• **PROBLEM DESCRIPTION**: Each line from the one that includes "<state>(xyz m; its" to the last line of the data below should be set down exactly; no other lines are wanted.

• **THE DATA**:
****************************************

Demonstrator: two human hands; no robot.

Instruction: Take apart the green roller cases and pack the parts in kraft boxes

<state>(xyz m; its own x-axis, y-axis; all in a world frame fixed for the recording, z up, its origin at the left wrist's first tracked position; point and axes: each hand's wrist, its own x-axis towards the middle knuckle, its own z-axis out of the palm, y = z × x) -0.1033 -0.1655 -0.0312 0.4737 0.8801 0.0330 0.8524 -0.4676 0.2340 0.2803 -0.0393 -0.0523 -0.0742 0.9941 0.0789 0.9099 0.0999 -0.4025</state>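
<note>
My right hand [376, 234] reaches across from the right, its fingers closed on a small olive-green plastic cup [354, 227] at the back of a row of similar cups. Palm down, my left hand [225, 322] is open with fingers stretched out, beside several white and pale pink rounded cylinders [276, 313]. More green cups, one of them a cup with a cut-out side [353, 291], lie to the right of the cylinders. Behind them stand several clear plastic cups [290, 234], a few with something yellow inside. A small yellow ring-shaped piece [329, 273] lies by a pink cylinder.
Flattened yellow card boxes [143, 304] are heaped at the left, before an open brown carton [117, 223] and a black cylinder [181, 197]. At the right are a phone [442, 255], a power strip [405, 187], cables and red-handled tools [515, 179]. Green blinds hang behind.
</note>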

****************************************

• **WRITTEN SOLUTION**:
<state>(xyz m; its own x-axis, y-axis; all in a world frame fixed for the recording, z up, its origin at the left wrist's first tracked position; point and axes: each hand's wrist, its own x-axis towards the middle knuckle, its own z-axis out of the palm, y = z × x) -0.1033 -0.1655 -0.0312 0.4737 0.8801 0.0330 0.8524 -0.4676 0.2340 0.2803 -0.0393 -0.0523 -0.0742 0.9941 0.0789 0.9099 0.0999 -0.4025</state>
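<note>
My right hand [376, 234] reaches across from the right, its fingers closed on a small olive-green plastic cup [354, 227] at the back of a row of similar cups. Palm down, my left hand [225, 322] is open with fingers stretched out, beside several white and pale pink rounded cylinders [276, 313]. More green cups, one of them a cup with a cut-out side [353, 291], lie to the right of the cylinders. Behind them stand several clear plastic cups [290, 234], a few with something yellow inside. A small yellow ring-shaped piece [329, 273] lies by a pink cylinder.
Flattened yellow card boxes [143, 304] are heaped at the left, before an open brown carton [117, 223] and a black cylinder [181, 197]. At the right are a phone [442, 255], a power strip [405, 187], cables and red-handled tools [515, 179]. Green blinds hang behind.
</note>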

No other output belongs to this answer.